Perhaps Plato’s best-known contribution to philosophy is his theory of forms. His
theory is of interest to us because it helps us to understand the ideas of natural law
and of justice developed by later philosophers and legal theorists. For Plato, all philosophy is an attempt to come to grips with forms, or ideas. Plato’s “ideas” are not
subjective mental images confined to our minds, but rather they are essences wholly
independent of our knowledge about them, which contain the only true and ultimate
realities. The objects (including the law) that we perceive through our five senses are
corrupt and transitory copies of these ultimate and eternal realities of the forms.

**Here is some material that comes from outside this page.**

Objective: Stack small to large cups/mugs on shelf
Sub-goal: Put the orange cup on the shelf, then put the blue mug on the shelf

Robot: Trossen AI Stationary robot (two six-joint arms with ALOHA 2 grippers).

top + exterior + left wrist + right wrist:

Among the imperfect objects we possess is the law. Only by apprehending the nature
and substance of the eternal ideas these copies mimic can humans act with wisdom,
and only by conforming to universal principles (forms) can the rules of rightful conduct be determined. The task of lawmakers is thus to gain an understanding of the
form or idea of law so that they can fashion the best possible resemblance of it that
humans are capable of making (Lavine, 1989).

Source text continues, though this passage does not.